(Your task):
Reproduce the full listing as it stands. Images do not belong in the copy.

(Given material):

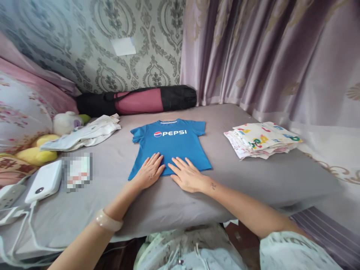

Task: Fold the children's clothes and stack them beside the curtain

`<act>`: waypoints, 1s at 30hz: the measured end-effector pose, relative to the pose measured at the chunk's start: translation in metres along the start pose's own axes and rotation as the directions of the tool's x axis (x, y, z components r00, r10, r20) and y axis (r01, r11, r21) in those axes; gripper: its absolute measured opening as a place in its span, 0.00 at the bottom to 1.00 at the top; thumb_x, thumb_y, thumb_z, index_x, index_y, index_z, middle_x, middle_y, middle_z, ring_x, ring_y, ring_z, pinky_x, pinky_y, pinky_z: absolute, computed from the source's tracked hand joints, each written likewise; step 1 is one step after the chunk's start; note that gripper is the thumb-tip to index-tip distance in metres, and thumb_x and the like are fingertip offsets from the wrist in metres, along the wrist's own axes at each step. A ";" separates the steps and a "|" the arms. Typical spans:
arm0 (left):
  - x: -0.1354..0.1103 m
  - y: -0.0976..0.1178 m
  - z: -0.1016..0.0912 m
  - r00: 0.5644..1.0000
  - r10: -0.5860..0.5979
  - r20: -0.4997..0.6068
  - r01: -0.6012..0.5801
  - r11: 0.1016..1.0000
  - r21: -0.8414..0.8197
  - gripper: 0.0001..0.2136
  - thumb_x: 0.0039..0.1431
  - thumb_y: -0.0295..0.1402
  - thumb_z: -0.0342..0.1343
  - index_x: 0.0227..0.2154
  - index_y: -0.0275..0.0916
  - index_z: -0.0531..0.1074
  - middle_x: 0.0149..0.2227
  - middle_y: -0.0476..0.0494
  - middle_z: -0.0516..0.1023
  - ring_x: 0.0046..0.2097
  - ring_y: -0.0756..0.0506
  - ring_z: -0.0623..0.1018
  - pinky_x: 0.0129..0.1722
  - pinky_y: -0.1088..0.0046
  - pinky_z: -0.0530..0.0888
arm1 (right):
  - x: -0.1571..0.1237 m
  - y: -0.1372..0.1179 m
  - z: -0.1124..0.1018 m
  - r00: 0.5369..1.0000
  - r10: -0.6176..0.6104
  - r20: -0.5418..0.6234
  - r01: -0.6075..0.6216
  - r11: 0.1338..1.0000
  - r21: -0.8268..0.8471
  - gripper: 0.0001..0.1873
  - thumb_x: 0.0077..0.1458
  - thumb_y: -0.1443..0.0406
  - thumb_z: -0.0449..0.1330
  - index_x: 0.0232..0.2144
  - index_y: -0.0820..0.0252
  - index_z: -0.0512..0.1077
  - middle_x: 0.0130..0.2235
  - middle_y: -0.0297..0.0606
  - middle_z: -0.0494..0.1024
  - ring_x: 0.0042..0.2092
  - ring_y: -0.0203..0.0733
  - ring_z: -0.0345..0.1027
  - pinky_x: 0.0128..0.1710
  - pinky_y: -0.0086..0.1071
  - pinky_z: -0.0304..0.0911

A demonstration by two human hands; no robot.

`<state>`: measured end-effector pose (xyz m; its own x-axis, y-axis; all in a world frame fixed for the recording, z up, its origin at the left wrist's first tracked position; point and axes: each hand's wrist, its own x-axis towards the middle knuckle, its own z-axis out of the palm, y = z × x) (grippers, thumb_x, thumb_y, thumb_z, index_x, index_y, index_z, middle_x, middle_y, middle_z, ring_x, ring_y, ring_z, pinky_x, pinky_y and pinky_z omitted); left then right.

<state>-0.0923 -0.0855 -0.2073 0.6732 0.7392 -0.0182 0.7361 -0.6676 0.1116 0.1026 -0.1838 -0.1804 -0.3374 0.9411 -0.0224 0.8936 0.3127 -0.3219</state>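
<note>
A blue T-shirt (171, 146) with a white PEPSI print lies spread flat, its collar away from me and its hem toward me. The sleeve on the left looks a little rumpled. My left hand (149, 171) rests on the lower left of the shirt, palm down, with its fingers stretched out. Beside it, my right hand (187, 175) lies flat across the hem near the middle, fingers spread. Neither hand grips the cloth. A pale bangle (108, 221) circles my left wrist.
A stack of folded printed cloth (261, 138) sits right on the grey sheet (222, 195). Whitish clothes (87, 131) lie left, near plush toys (67, 123). A power bank (45, 182) with cables is at near left. Behind lies a black-and-maroon rolled bag (137, 100), beside curtains (239, 48).
</note>
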 end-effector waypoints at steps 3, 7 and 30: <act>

(Answer to this problem):
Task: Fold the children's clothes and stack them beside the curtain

`<act>`: waypoints, 1s at 30hz: the measured end-effector pose, relative to the pose measured at the chunk's start: translation in metres along the start pose's own axes and rotation as the directions of the tool's x axis (x, y, z components r00, r10, r20) and y axis (r01, r11, r21) in those axes; gripper: its absolute measured opening as a place in its span, 0.00 at the bottom to 1.00 at the top; thumb_x, thumb_y, thumb_z, index_x, index_y, index_z, middle_x, middle_y, middle_z, ring_x, ring_y, ring_z, pinky_x, pinky_y, pinky_z: absolute, computed from the source's tracked hand joints, each written likewise; step 1 is one step after the chunk's start; note that gripper is the thumb-tip to index-tip distance in metres, and thumb_x and the like are fingertip offsets from the wrist in metres, along the wrist's own axes at each step. A ";" separates the steps and a "|" the arms. Typical spans:
arm0 (left):
  - x: -0.1354..0.1103 m
  - y: -0.0976..0.1178 m
  - z: -0.1016..0.0912 m
  - r00: 0.5644..1.0000
  - r10: -0.5860..0.5979
  - r20: -0.4997..0.6068
  - r01: -0.6012..0.5801
  - r11: 0.1016..1.0000
  - r21: -0.8414..0.8197
  - gripper: 0.0001..0.2136
  - thumb_x: 0.0039..0.1431
  - thumb_y: -0.0295..0.1402
  - thumb_z: -0.0342..0.1343
  - index_x: 0.0227..0.2154
  - index_y: -0.0275..0.0916
  - index_z: -0.0531..0.1074
  - middle_x: 0.0149..0.2227
  - middle_y: -0.0476..0.0494
  - middle_z: -0.0516..0.1023
  - ring_x: 0.0046..0.2097
  - ring_y: -0.0756..0.0506
  - ring_z: -0.0623..0.1018
  - pinky_x: 0.0129..0.1722
  - pinky_y: -0.1088..0.0046
  - pinky_z: -0.0530..0.0888
arm1 (right):
  - x: -0.1571..0.1237 m
  - y: -0.1372..0.1179 m
  - z: -0.1124..0.1018 m
  - r00: 0.5369..1.0000
  - r10: -0.6176..0.6104
  - r20: -0.5418..0.6234
  - r01: -0.6075..0.6216
  - r11: 0.1338..1.0000
  - r21: -0.8268..0.8471
  - gripper: 0.0001..0.1873
  - thumb_x: 0.0077..0.1458
  - thumb_y: -0.1443..0.0406
  - thumb_z: -0.0449..0.1330
  - index_x: 0.0232..0.2144
  - index_y: -0.0820..0.0252
  - index_z: -0.0512..0.1077
  - middle_x: 0.0130..0.2235
  - middle_y: -0.0297..0.0606
  - middle_z: -0.0494..0.1024
  - ring_x: 0.0042..0.2092
  - ring_y: -0.0203..0.0733
  - ring_z: -0.0345..0.1027
  - pinky_x: 0.0128..0.1710
  - pinky_y: -0.0086..0.1071
  - pinky_z: -0.0304..0.0911

A demonstration by two human hands; no robot.

`<state>`: measured end-effector pose (xyz m; its own x-axis, y-axis; all in a world frame fixed for the recording, z up, its origin at the left wrist's first tracked position; point and axes: each hand's wrist, its own x-axis towards the middle knuckle, its own z-axis out of the palm, y = z × x) (grippers, thumb_x, thumb_y, thumb_z, index_x, index_y, index_z, middle_x, middle_y, middle_z, ring_x, ring_y, ring_z, pinky_x, pinky_y and pinky_z omitted); left then right.

<state>-0.0923 -0.0855 -0.2073 0.6732 0.7392 -0.0182 0.7361 -0.6676 0.1116 0.1026 -0.1838 -0.1804 -0.3374 0.9411 -0.0224 0.8936 0.3127 -0.3219</state>
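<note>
A blue T-shirt (171, 146) with a white PEPSI print lies spread flat, its collar away from me and its hem toward me. The sleeve on the left looks a little rumpled. My left hand (149, 171) rests on the lower left of the shirt, palm down, with its fingers stretched out. Beside it, my right hand (187, 175) lies flat across the hem near the middle, fingers spread. Neither hand grips the cloth. A pale bangle (108, 221) circles my left wrist.
A stack of folded printed cloth (261, 138) sits right on the grey sheet (222, 195). Whitish clothes (87, 131) lie left, near plush toys (67, 123). A power bank (45, 182) with cables is at near left. Behind lies a black-and-maroon rolled bag (137, 100), beside curtains (239, 48).
</note>
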 end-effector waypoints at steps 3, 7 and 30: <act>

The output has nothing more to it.